Champagnat
- Full name: Club Champagnat
- Union: URBA
- Nickname: Champa
- Founded: 30 November 1956; 69 years ago
- Location: Buenos Aires (headquarters)
- Ground(s): Pilar, Argentina
- President: Rodolfo Canese
- Coach: Facundo Villanueva
- League: URBA Primera A
- 2025: 3rd. (promoted via playoffs)
| Team kit |

Official website
- clubchampagnat.com

= Club Champagnat =

Argentine sports club

Club Champagnat is an Argentine sports club. Its headquarters are based in Buenos Aires, while its facilities and stadium are in the "Estancias del Pilar" country club in Pilar.

Champagnat is primarily known for its rugby union team, which currently plays in URBA Top 14, the second division of the URBA league system.. As of 2024, the team has participated in 12 Top 12 seasons. The field hockey team is affiliated to the Buenos Aires Hockey Association (AHBA) in 1999, debuting against Club Ciudad de Buenos Aires. The team won the game 4-0 and would go on to win the championship, remaining undefeated at the end of the season.

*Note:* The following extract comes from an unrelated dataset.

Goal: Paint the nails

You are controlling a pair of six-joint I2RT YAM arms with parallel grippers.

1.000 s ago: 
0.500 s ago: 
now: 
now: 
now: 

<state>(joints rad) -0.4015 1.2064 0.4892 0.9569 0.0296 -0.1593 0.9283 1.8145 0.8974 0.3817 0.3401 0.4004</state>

Other sports played in Champagnat are football, paddle tennis, and tennis.

== History ==
In 1954, Ángel Diez, then a professor at Colegio Champagnat, along with other religious members of the congregation, registered the school's rugby team in the "River Plate Rugby Union" to play in its tournaments.

The club began playing in the sixth division with a team made up exclusively of school students. On November 30, 1956, the Champagnat Club was officially established, with Lino Landajo being the first president. The club had nine competitive teams by then.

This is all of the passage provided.